**Activity**: The stretch wanted below opens at the line containing "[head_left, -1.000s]" and closes at the line containing "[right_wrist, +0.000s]". Please return it exactly, with no other lines.

**Stored records**:
= = = = = = =
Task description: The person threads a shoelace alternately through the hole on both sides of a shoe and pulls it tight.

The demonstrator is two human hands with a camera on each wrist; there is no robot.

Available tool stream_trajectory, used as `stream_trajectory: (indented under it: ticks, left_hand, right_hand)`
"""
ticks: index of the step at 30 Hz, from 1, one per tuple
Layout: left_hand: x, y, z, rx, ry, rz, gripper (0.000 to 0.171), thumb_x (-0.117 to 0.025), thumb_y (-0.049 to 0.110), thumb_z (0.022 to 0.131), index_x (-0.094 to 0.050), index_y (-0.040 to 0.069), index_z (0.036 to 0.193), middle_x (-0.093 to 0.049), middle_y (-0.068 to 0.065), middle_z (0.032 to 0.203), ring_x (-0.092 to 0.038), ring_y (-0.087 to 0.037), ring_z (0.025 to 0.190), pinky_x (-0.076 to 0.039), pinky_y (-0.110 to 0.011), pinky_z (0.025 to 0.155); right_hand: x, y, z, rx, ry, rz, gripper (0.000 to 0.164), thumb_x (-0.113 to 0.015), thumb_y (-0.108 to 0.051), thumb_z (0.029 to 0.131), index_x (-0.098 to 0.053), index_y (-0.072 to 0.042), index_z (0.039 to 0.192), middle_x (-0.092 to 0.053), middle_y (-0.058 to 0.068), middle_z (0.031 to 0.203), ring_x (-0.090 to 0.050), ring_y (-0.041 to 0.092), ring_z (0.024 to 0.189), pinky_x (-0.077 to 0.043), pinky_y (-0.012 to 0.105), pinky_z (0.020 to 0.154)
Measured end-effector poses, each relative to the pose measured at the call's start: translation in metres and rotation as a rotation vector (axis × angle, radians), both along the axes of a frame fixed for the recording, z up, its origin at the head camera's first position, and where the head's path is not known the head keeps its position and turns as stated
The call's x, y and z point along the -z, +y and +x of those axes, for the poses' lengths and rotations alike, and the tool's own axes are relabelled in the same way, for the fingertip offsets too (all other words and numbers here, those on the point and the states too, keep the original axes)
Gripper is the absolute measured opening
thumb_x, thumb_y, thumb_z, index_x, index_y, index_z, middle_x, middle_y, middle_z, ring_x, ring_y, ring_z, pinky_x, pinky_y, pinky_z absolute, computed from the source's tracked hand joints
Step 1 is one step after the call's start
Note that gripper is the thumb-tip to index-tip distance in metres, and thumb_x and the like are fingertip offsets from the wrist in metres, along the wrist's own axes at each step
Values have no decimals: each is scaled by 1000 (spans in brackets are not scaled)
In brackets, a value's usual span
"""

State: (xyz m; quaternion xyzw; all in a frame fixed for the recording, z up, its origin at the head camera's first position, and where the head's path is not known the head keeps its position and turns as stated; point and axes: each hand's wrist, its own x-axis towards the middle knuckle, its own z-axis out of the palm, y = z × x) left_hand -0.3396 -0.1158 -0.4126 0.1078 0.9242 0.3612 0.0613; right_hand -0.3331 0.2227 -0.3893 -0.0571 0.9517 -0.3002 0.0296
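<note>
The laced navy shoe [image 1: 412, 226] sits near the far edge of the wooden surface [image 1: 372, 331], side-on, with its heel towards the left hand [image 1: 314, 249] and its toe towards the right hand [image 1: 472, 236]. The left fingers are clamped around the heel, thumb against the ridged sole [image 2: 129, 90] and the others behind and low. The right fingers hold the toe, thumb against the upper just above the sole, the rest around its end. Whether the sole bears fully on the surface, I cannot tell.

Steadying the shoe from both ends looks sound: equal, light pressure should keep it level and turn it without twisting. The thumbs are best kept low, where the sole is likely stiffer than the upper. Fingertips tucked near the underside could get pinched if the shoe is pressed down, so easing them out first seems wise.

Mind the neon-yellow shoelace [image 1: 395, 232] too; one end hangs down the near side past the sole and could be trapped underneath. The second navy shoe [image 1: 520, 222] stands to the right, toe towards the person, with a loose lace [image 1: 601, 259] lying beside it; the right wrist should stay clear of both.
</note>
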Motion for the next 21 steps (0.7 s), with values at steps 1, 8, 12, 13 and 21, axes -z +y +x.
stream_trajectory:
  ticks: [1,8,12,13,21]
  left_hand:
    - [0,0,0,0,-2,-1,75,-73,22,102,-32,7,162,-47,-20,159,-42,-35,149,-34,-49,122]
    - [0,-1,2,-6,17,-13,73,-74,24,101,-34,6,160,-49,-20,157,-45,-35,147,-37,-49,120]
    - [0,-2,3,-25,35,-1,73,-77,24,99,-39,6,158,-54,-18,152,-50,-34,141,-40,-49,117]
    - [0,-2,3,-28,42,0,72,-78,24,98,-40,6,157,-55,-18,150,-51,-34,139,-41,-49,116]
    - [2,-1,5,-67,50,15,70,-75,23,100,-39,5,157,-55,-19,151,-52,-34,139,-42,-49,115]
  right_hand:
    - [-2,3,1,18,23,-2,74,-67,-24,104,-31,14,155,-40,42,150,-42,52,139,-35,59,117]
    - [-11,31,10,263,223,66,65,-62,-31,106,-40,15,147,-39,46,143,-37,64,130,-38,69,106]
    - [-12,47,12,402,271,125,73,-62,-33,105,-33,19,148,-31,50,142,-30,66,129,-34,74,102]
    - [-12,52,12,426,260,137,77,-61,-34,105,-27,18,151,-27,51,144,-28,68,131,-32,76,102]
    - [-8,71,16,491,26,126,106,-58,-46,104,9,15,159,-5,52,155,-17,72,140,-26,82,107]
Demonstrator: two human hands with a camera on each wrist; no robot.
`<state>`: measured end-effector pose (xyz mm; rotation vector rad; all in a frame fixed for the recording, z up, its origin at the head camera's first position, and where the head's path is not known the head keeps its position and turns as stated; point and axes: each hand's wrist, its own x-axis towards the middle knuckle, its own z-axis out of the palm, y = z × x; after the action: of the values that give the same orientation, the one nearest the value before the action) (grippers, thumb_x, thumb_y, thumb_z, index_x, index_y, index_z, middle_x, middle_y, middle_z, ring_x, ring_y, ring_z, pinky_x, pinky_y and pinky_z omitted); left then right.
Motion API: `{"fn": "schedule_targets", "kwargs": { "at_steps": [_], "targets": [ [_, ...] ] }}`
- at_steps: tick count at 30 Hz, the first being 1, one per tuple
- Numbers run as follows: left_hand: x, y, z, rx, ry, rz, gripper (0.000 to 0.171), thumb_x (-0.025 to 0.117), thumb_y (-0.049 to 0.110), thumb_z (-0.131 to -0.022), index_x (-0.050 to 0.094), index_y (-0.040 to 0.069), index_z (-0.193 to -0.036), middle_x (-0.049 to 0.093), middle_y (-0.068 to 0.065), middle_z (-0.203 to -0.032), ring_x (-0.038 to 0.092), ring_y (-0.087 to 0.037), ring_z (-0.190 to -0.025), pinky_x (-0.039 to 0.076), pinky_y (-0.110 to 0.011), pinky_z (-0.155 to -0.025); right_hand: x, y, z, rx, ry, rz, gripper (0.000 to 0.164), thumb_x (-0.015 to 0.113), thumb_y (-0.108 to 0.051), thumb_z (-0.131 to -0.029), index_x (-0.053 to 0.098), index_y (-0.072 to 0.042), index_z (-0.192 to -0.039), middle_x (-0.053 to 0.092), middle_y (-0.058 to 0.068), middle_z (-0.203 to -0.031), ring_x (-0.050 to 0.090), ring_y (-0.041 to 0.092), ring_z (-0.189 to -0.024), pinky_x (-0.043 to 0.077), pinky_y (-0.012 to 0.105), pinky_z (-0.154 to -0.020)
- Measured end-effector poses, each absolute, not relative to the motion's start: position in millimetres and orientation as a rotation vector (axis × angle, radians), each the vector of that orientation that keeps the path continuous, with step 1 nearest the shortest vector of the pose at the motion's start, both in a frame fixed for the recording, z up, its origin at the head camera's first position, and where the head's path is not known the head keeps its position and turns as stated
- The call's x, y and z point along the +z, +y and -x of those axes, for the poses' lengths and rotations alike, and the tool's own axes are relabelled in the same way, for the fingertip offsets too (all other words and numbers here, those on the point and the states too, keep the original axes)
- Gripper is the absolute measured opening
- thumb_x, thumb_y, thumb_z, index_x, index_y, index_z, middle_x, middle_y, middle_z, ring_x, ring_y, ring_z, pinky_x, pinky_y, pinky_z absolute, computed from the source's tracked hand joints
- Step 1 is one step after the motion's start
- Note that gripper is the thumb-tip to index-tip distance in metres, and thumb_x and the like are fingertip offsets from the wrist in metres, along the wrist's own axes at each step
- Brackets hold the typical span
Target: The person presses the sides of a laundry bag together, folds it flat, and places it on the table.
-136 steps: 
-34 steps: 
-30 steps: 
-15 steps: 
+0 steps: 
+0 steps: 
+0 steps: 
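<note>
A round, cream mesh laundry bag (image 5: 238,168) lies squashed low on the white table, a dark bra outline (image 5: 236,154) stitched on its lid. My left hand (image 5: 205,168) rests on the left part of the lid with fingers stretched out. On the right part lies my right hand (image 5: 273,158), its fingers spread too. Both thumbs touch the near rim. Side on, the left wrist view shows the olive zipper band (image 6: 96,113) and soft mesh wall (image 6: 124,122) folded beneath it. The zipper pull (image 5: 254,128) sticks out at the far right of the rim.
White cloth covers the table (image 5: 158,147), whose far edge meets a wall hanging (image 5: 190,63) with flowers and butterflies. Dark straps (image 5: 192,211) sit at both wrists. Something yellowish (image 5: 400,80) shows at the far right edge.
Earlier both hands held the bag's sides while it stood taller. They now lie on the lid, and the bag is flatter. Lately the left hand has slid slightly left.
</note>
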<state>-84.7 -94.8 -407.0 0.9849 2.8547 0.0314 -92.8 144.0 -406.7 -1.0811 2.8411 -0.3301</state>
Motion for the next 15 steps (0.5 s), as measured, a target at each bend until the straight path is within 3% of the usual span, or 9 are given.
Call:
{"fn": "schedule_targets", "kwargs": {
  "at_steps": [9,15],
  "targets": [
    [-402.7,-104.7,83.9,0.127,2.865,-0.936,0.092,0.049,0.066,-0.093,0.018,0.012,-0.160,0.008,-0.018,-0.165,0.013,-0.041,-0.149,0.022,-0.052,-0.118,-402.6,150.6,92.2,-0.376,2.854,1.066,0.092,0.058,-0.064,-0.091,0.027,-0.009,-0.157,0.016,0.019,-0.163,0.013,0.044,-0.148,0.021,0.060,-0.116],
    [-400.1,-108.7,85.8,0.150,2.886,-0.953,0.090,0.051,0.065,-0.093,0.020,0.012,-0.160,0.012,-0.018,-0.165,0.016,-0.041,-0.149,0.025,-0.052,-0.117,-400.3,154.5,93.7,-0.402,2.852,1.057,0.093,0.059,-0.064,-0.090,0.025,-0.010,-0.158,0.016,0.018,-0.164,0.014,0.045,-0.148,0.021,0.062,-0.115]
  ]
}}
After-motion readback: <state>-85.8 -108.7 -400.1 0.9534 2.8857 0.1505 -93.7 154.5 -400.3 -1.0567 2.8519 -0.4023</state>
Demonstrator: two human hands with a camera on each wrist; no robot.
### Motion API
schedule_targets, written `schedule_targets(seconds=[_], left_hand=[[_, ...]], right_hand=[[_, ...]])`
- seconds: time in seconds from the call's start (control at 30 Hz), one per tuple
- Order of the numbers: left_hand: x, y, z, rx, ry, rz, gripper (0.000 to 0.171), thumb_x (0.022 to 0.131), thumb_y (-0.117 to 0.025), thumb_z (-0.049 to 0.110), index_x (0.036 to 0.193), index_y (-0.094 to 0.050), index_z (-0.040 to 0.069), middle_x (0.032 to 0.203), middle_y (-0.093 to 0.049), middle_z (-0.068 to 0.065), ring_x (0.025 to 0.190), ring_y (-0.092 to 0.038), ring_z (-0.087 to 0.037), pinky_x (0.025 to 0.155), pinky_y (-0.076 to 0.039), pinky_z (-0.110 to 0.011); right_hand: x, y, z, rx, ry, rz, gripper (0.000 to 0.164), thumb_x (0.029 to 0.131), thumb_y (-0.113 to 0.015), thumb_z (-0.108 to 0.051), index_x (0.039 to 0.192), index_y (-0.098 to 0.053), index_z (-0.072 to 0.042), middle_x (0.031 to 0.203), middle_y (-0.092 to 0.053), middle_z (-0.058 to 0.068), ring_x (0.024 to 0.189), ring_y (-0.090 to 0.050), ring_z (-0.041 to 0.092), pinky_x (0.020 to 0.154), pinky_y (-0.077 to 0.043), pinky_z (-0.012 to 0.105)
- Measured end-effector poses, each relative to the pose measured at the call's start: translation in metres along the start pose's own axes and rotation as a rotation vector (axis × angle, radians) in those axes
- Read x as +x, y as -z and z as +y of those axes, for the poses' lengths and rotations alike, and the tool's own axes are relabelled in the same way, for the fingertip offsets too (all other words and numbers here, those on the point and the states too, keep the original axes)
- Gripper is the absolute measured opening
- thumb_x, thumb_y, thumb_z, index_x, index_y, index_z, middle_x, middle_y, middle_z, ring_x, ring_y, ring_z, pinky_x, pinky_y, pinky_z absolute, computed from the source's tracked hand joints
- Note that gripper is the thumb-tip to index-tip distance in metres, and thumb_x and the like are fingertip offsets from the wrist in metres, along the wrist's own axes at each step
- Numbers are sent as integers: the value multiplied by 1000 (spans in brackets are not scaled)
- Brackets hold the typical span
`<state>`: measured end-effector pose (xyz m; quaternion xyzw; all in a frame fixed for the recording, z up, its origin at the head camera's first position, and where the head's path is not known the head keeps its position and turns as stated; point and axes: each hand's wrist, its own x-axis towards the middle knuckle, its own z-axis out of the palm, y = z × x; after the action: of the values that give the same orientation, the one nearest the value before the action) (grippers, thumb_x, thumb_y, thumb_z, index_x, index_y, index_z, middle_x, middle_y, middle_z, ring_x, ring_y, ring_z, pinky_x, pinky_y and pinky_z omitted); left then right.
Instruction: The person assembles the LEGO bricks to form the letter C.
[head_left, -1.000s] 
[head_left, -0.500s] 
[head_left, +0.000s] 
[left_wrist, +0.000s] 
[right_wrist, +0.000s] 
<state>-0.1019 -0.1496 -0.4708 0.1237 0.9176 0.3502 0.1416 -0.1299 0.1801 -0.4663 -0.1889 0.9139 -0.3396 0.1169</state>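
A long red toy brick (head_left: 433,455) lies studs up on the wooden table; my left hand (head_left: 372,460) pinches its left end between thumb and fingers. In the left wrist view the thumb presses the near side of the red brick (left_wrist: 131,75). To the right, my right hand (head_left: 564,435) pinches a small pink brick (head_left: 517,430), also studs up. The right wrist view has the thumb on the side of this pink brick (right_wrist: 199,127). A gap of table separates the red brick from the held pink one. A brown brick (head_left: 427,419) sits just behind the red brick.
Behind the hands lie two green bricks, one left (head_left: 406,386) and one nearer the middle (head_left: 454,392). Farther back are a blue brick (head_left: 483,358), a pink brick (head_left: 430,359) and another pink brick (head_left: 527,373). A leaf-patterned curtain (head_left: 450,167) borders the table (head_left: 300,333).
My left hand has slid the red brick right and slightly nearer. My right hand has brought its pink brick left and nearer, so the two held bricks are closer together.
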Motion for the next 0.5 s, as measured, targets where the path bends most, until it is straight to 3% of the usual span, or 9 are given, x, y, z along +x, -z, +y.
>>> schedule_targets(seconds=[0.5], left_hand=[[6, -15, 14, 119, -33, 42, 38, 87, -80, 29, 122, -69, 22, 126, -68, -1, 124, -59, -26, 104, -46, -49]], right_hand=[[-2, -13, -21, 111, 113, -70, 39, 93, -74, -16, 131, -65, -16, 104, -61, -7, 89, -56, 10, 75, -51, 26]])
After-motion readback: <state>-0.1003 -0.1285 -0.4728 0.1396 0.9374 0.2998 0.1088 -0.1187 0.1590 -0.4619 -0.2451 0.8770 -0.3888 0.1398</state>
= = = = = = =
**Response for this exercise**:
[head_left, -1.000s] 
[head_left, -0.500s] 
[head_left, +0.000s] 
[left_wrist, +0.000s] 
[right_wrist, +0.000s] 

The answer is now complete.